TASK STATEMENT> Where a line below has the string "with" in it, include it in the count, and give that count alone.

INFORMATION SUPPLIED>
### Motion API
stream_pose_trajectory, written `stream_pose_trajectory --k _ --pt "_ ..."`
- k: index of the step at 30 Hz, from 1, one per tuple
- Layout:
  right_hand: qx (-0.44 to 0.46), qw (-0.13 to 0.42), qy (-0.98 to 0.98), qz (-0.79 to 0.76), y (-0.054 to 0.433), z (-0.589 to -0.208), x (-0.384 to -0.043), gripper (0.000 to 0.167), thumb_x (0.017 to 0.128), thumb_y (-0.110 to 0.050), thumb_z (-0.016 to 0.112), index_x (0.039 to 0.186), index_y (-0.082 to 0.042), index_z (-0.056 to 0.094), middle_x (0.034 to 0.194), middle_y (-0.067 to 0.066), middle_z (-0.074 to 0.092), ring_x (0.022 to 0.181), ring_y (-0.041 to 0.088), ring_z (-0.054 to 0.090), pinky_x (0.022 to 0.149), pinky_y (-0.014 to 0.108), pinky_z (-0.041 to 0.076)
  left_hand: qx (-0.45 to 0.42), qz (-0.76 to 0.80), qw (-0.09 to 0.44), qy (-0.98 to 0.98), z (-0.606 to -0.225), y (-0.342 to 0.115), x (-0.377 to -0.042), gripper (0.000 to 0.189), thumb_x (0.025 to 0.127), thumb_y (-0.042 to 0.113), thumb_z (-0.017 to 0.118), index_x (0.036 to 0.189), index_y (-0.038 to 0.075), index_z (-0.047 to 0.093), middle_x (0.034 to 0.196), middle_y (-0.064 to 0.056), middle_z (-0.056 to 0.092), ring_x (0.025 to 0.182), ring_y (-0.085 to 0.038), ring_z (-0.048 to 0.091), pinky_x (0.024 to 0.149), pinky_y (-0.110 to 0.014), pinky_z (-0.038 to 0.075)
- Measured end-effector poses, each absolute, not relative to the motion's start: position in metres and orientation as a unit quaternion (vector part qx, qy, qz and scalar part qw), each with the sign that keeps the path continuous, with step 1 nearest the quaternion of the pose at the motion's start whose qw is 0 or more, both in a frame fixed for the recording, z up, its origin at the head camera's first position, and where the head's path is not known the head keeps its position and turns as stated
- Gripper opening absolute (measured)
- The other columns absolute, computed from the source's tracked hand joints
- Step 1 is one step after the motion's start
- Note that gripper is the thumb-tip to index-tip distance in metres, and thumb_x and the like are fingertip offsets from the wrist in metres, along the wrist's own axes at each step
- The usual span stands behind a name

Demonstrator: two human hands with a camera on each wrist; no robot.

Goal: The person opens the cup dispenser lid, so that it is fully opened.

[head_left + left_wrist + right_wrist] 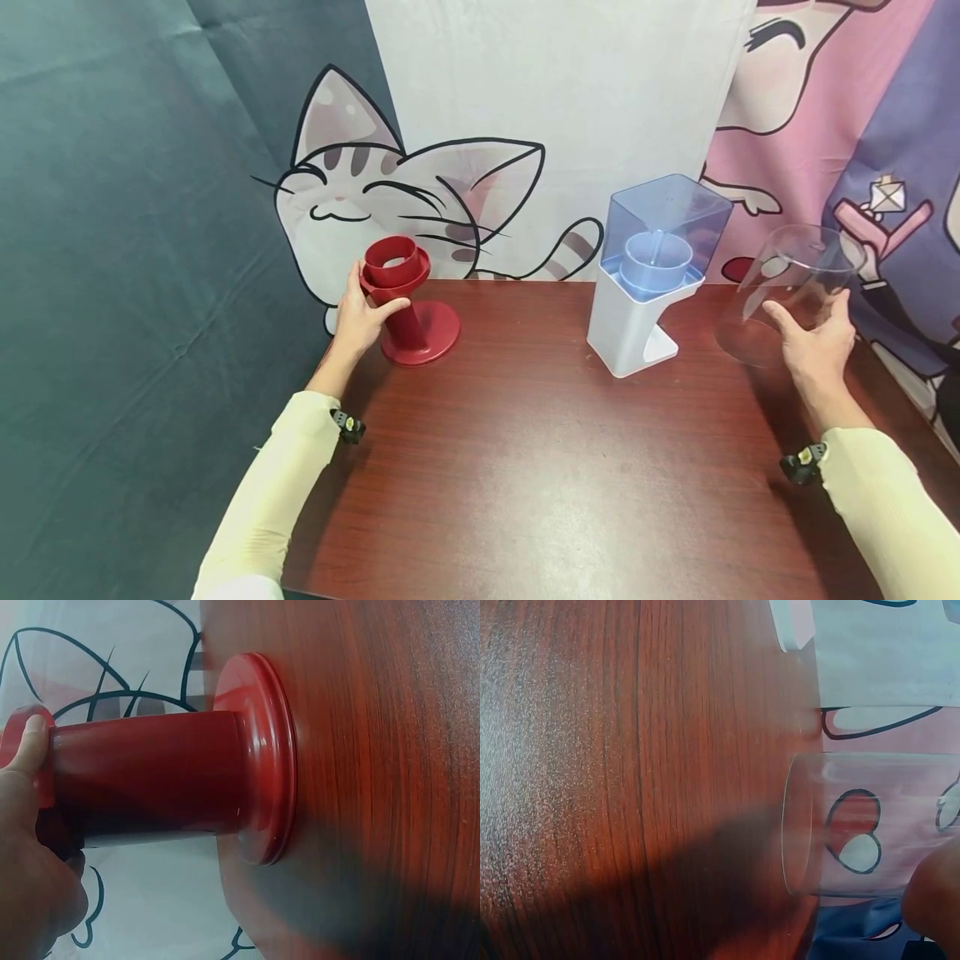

OUTPUT> 2